§ **Work item**:
Below is some data; print it all back exactly.

§ **Source material**:
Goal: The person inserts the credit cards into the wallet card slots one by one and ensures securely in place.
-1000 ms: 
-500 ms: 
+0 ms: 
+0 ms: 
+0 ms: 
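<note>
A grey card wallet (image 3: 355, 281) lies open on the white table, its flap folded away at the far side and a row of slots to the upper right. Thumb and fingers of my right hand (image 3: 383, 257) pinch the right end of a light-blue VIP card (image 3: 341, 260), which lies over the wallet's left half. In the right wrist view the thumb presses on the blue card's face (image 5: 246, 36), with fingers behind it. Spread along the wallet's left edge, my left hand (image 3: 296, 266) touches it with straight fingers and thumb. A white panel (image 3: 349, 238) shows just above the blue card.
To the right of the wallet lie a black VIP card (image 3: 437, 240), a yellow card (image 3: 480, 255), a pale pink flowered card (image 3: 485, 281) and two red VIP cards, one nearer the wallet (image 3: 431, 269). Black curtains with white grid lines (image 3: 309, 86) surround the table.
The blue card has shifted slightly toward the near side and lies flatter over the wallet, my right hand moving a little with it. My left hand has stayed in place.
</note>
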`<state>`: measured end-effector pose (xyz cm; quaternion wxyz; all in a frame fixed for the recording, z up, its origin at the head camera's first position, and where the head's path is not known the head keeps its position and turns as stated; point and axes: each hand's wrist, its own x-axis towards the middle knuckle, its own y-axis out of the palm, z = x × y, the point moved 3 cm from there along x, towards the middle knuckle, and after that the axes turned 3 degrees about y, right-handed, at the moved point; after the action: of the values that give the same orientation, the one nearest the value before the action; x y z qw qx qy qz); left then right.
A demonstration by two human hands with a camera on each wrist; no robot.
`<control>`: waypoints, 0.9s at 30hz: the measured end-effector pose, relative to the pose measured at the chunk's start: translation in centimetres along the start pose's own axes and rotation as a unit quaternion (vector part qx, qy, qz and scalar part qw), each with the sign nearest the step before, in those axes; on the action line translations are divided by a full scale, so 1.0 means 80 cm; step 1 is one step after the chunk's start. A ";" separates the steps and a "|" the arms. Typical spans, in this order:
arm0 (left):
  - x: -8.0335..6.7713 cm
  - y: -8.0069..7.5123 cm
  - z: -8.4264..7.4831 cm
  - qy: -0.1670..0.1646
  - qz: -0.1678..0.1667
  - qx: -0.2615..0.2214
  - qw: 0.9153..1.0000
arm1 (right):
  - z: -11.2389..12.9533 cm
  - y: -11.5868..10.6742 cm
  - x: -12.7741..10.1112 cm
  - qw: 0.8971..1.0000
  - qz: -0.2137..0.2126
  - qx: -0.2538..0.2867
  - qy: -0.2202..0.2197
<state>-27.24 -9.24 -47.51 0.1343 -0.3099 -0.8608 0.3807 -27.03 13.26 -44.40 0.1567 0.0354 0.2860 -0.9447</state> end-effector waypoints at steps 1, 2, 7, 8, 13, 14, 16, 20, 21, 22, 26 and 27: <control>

§ **Written response**:
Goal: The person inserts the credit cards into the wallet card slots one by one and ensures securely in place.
-1000 ms: 
-500 ms: 
+0 ms: 
+0 ms: 
+0 ms: 
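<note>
A grey card wallet (image 3: 355, 281) lies open on the white table, its flap folded away at the far side and a row of slots to the upper right. Thumb and fingers of my right hand (image 3: 383, 257) pinch the right end of a light-blue VIP card (image 3: 341, 260), which lies over the wallet's left half. In the right wrist view the thumb presses on the blue card's face (image 5: 246, 36), with fingers behind it. Spread along the wallet's left edge, my left hand (image 3: 296, 266) touches it with straight fingers and thumb. A white panel (image 3: 349, 238) shows just above the blue card.
To the right of the wallet lie a black VIP card (image 3: 437, 240), a yellow card (image 3: 480, 255), a pale pink flowered card (image 3: 485, 281) and two red VIP cards, one nearer the wallet (image 3: 431, 269). Black curtains with white grid lines (image 3: 309, 86) surround the table.
The blue card has shifted slightly toward the near side and lies flatter over the wallet, my right hand moving a little with it. My left hand has stayed in place.
</note>
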`<state>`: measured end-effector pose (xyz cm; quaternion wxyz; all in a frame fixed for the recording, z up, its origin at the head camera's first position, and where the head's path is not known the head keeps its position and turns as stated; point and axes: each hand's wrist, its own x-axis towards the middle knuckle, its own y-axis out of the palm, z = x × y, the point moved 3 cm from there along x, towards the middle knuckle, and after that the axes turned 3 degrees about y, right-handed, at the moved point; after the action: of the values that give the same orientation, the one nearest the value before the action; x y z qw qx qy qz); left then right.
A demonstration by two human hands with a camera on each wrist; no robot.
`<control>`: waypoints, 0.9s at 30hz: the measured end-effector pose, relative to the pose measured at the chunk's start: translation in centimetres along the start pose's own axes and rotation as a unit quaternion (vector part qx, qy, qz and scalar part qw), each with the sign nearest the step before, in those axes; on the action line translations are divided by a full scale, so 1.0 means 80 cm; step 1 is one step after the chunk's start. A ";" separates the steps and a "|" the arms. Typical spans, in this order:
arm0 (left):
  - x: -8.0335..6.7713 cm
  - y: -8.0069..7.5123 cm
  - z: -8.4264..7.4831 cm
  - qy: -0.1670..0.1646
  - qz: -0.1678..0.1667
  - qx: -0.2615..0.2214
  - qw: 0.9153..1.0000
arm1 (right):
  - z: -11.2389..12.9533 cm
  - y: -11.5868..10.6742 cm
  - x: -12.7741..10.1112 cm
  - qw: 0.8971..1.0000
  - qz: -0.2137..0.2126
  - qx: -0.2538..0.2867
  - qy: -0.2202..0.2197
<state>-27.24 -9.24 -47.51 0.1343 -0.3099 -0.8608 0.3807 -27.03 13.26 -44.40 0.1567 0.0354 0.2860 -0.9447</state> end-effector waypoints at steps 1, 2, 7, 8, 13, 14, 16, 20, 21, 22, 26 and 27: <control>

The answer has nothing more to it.